Topuk Yaylası’nda düzenlenen imza töreninde Hasan Ali Kaldırım ile birlikte Yönetim Kurulu Üyesi Nihat Özbağı da hazır bulundu. Hasan Ali’nin çok sevdikleri bir isim olduğunu söyleyen Özbağı, "İnşallah uzun yıllar beraber çalışacağız. Kendisi ve bizim için hayırlı olsun" dedi. Özbağı’nın ardından konuşan Hasan Ali Kaldırım, "3 yıllık sözleşme imzaladım. Fenerbahçe’ye ilk attığım imza, hayatımdaki en önemli imzamdı. Bu da en önemli 2. imzam oldu. Kaldığım için çok mutluyum. Hocamız Aykut Kocaman’a da teşekkür ediyorum. Fenerbahçe’nin bir parçası olmak parayla ya da maddi bir güçle hesaplanacak bir şey değil. Bu ailenin bir parçası olduğum için son derece mutlu ve gururluyum. Dediğim gibi burada olduğum için çok mutluyum" ifadelerini kullandı.

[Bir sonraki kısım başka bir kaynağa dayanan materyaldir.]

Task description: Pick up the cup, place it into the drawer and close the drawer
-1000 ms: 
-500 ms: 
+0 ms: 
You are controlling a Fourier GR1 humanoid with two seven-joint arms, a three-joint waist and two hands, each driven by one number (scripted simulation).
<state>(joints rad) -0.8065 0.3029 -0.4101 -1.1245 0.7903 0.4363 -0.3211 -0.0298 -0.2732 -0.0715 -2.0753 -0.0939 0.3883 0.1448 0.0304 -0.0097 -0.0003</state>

"Taraftarları tekrar kazanacağız"

Geçtiğimiz sezon taraftarların kendilerine tepki göstermesinin sebebinin kendi performansları olduğunu söyleyen Kaldırım, "Son 2 sezonu istediğimiz yerde bitiremedik. Fenerbahçe her zaman şampiyonluğu hedefleyen ve Avrupa’da başarıya oynayan bir kulüp. Sadece kendi adıma değil, birçok takım arkadaşıma benim gibi taraftarlardan tepkiler geldi. Bunu değiştirecek olanlar yine bizleriz. Yeni hocamızla tekrar iyi oynayarak, taraftarları tekrar kazanarak yolumuza devam edeceğiz" dedi. Hasan Ali, Aykut Kocaman’la daha önce çalıştığını da söyleyerek, "Hem kendisi hem bizim için hayırlısı olur. Ben çok ümitliyim. Antrenmanlar gayet iyi gidiyor. Kötü giden hiçbir şey yok. Aykut hocanın bir felsefesi oyun anlayışı var. Bunu sahaya yansıttığımızda güzel sonuçlar alacağız. Çok güçlü bir Fenerbahçe olacak bu sene. Son 2 seneye göre çok daha iyi bir Fenerbahçe olacak" dedi.

"Fenerbahçe’yle sadece 2 kez görüştüm ve imzaladım"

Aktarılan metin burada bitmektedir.